France apologized for the incident immediately. The Spanish ambassador to Bolivia apologized two weeks later, citing inappropriate procedures. The Italians and Portuguese sent official explanations to the Bolivian Government.

On 3 July, Jen Psaki, spokesperson for the U.S. Department of State, acknowledged that the U.S. had been "in contact with a range of countries across the world who had any chance of having Mr. Snowden land or even transit through their countries".
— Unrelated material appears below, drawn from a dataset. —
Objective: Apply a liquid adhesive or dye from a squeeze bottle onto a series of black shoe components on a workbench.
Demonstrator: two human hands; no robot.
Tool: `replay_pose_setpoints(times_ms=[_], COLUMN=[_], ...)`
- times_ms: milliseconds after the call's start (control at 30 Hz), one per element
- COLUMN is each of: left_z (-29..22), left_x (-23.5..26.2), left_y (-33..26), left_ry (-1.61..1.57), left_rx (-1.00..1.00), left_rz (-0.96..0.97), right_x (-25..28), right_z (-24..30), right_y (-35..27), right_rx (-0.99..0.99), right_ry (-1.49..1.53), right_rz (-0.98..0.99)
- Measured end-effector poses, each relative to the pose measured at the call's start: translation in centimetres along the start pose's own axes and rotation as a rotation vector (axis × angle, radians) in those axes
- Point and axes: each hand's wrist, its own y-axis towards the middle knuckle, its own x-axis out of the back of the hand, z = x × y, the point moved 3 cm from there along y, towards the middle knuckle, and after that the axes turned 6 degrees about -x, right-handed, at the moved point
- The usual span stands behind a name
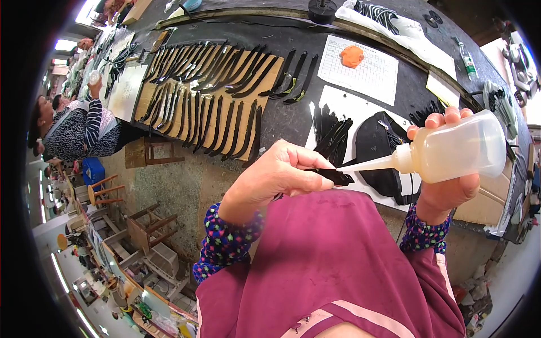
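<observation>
Seen from the head camera, the left hand (279, 172) pinches a short black strip (332, 176) between thumb and fingers, closed tight on it, and holds it out over the lap, in front of the table edge. The right hand (451, 180) is wrapped around a soft clear squeeze bottle (459, 153), fingers closed over its top and thumb under it. The bottle lies almost level, and its long white nozzle (369, 164) points left with the tip touching the near end of the strip, or very nearly; the view is too bent there to be sure.

Behind the hands runs a dark table (287, 112). On it lies a brown board (208, 96) covered with rows of long curved black strips. To its right sits a white sheet (359, 67) with an orange lump (352, 56) on it. Nearer the hands are a bundle of black strips (331, 135) and a black pouch (378, 149) on white paper. At the far left another person in a patterned top (84, 132) raises a bottle.
</observation>
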Motion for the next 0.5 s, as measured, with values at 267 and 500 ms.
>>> replay_pose_setpoints(times_ms=[267, 500], left_z=[-0.27, -0.17], left_x=[-0.09, 0.1], left_y=[0.09, 0.19], left_ry=[-0.039, -0.036], left_rx=[0.006, -0.018], left_rz=[-0.022, -0.009], right_x=[0.23, 0.27], right_z=[0.01, 0.04], right_y=[-0.12, -0.3], right_rx=[0.002, 0.0], right_ry=[-0.001, 0.004], right_rz=[-0.014, -0.036])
On 20 September, President Morales announced a lawsuit against the U.S. government for "crimes against humanity" for repeatedly blocking presidential flights, after an incident in which authorization for an overflight of Puerto Rico by President Maduro of Venezuela was delayed. U.S. authorities said that they were entitled to three days' advance notice. Maduro had been en route to arrive in Beijing for bilateral talks with the People's Republic of China.

In the aftermath of the incident, seven Latin American countries – Bolivia, Argentina, Cuba, Ecuador, Nicaragua, Uruguay, and Venezuela – voiced their concerns to UN Secretary-General Ban Ki-moon, who stated that "a Head of State and his or her aircraft enjoy immunity and inviolability". Ban also emphasized that it is important to prevent such incidents from occurring in the future.

==Julian Assange's statement==
In April 2015, Wikileaks founder Julian Assange claimed to having deliberately leaked the false information about Snowden being on the plane to the U.S. as part of several "special measures" to distract secret services. In response, the Bolivian ambassador to Russia demanded that Assange apologize for putting their president's life at risk. Interviewed in August 2015 by the Bolivian newspaper El Deber, Assange stated that Wikileaks and the government of Venezuela discussed smuggling Snowden out of Russia aboard the presidential plane of either Venezuela or Bolivia. Assange did not know whether or not the Bolivian government was aware of these negotiations, and did not himself communicate with the Bolivians, but said that Venezuela should have warned Bolivia. He also stated that he regretted what happened but that "[w]e can’t predict that other countries engage in some ... unprecedented criminal operation".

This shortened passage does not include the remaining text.